Kyiv representatives to try to resolve Zolote checkpoint issue at Trilateral Group meeting on Aug 3

KYIV. July 29 (Interfax) - Iryna Herashchenko, who represents Ukraine in the humanitarian subgroup of the Trilateral Contact Group and is First Deputy Speaker in the Ukrainian parliament, is going to raise the issue of the Zolote checkpoint at the Group's next meeting on August 3.

"We travelled to the Zolote checkpoint, which was completed back in March 2016 and is ready for work, but is being blocked by the Separate Districts of Luhansk Region under idiotic and invented pretexts. This checkpoint has a daily capacity of 2,000 vehicles and 5,000 pedestrians. Its opening would considerably ease pressure on the checkpoints in Stanytsa Luhanska and Zaitseve where poor people have to queue for five or six hours," Herashchenko wrote on Facebook on Friday, commenting on the results of her working trip to Luhansk region.

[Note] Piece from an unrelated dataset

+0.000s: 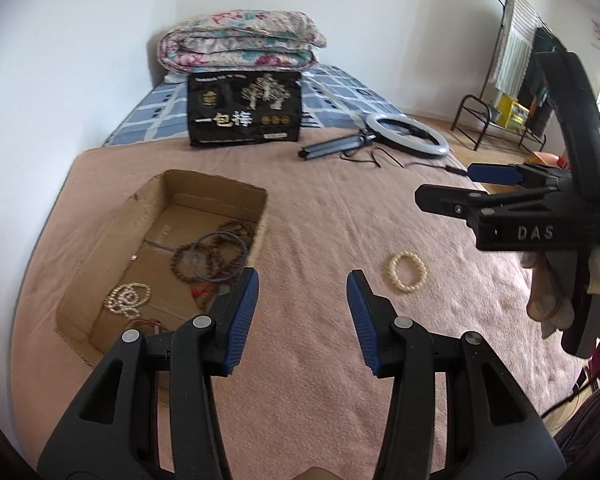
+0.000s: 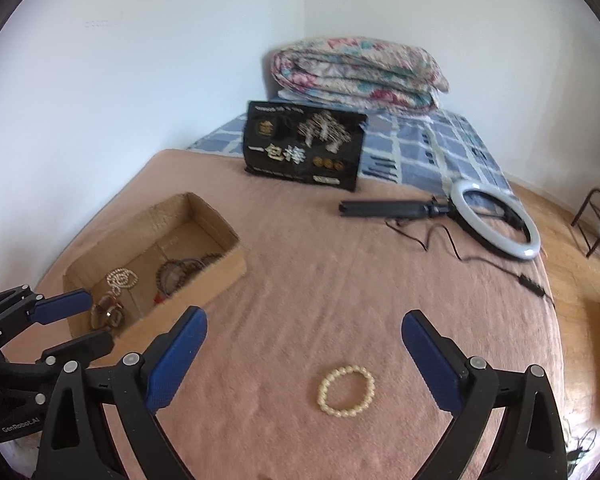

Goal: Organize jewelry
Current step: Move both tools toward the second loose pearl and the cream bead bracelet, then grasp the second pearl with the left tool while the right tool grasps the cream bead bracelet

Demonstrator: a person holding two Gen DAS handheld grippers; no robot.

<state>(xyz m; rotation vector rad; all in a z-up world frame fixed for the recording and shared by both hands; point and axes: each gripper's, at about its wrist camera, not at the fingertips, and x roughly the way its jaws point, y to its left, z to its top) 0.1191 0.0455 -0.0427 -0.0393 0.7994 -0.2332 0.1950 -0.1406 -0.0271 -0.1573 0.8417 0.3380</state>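
- Our right gripper (image 2: 302, 344) hangs over the pink blanket (image 2: 300, 248), fingers spread wide, gripping nothing.
- The pearl bracelet (image 2: 346, 391) lies on the blanket, near, between those fingers.
- Our left gripper (image 1: 302, 300), likewise spread and empty, sits beside the cardboard box (image 1: 112, 240) of beads, left.

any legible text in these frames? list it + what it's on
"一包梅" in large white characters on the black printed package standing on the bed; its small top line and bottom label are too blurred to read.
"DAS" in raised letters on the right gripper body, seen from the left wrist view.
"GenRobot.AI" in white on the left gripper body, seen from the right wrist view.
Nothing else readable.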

At the next meeting in Minsk on August 3 she will "urge looking for compromise at least on this issue," she said. "We will be doing everything to make sure the checkpoint still opens in August. This would benefit people on both sides of the contact line," she said.

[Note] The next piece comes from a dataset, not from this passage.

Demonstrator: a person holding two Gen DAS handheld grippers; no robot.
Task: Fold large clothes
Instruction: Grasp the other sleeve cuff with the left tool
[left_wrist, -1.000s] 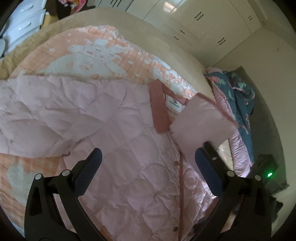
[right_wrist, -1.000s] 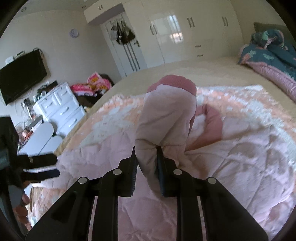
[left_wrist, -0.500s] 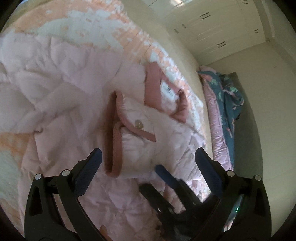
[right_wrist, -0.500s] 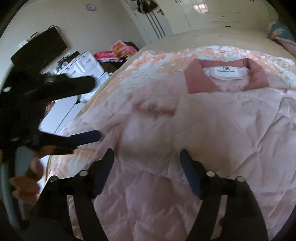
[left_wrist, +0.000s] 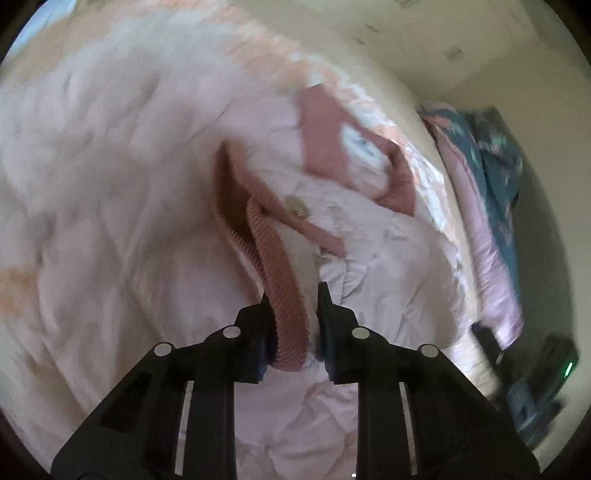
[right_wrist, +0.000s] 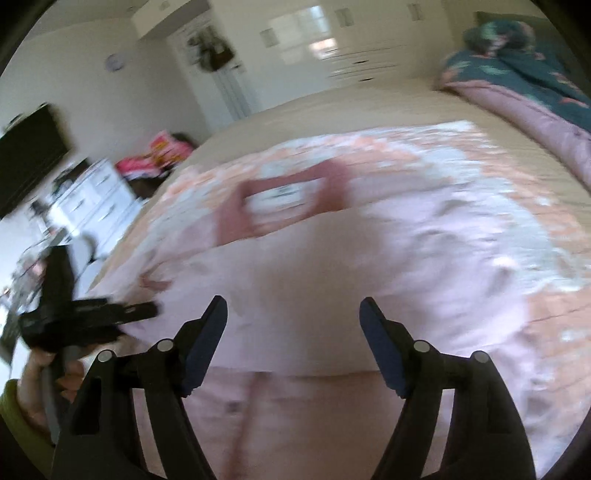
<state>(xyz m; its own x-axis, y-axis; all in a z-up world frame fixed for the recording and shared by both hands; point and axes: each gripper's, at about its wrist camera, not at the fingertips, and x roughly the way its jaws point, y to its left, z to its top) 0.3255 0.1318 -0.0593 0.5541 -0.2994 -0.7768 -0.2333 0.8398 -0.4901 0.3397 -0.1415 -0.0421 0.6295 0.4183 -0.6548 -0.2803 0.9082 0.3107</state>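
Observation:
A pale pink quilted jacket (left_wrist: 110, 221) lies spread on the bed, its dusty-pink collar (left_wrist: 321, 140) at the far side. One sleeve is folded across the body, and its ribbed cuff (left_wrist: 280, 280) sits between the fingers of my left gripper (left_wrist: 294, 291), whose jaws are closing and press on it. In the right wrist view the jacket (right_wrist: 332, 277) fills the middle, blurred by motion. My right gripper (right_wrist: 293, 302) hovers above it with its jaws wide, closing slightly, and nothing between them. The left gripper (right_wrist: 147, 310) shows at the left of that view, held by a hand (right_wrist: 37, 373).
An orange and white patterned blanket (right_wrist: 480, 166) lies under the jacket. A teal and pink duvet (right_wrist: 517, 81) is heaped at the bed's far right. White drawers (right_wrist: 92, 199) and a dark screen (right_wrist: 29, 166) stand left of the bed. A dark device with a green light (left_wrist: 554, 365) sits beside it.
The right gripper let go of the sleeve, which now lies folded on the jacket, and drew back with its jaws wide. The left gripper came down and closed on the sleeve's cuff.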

For her part, the Group's Ukrainian representative Leonid Kuchma's spokeswoman Darya Olifer, who was also on this trip, shared her impressions of the visit to Luhansk region, in particular of the situation at the Zolote checkpoint.

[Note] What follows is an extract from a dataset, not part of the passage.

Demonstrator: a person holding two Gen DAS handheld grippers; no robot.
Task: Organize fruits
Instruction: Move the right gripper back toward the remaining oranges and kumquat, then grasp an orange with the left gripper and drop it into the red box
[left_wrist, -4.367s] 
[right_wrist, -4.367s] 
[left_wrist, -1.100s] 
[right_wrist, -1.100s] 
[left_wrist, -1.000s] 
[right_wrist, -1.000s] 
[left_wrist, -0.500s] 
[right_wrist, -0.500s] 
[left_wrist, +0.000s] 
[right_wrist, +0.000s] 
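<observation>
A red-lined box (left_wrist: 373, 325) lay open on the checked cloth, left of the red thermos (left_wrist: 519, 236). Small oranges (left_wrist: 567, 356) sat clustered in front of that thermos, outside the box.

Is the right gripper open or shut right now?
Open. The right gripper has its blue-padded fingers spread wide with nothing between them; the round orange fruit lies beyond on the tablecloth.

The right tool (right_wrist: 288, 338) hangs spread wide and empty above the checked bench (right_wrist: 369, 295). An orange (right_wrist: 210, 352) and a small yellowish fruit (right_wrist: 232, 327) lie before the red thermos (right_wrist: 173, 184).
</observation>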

"This checkpoint is fully equipped and has been ready to let people in and out from March 31, 2016. As far back as last fall, the Trilateral Contact Group agreed on its opening, all parties to the consultations gave their assent. The checkpoint was built in three months by Ukrainian engineers who were working under continuous shelling by representatives of the Separate Districts of Luhansk Region, who were firing at the working and construction equipment. Nevertheless, Ukraine has fulfilled its obligations. But when cars started moving and people walking through Zolote, representatives of the Separate Districts of Luhansk Region did not let them cross the contact line. They would not let anyone in to this day," Olifer wrote on Facebook.

This issue will be raised at the next meeting in Minsk, Olifer said.

"Now we are heading back to Kyiv. I will report in detail to Leonid Danylovych everything I saw and heard. Another meeting in Minsk is due next week. We will travel to Donbas more often to defend Ukrainian interests," Kuchma's spokeswoman said.

The Zolote checkpoint was closed temporarily in 2015 for security reasons. Its re-opening in 2016 was continually postponed because of militant shelling in nearby populated areas. On March 31, 2016, the checkpoint reopened but closed again a few hours later for security reasons and because of Luhansk militia's refusal to allow people get to the checkpoint.

Meanwhile, the self-proclaimed Luhansk people's republic (LPR) said earlier that its representatives had repeatedly proposed Ukraine and the OSCE (Organization for Security and Co-operation in Europe) mission to open a checkpoint in the town of Shchastya. A checkpoint in Shchastya would be "more favorable for crossing and capable of providing more comfortable conditions for crossing both by citizens of our republic and by Ukrainian citizens," LPR police spokesman Andrei Marochko said.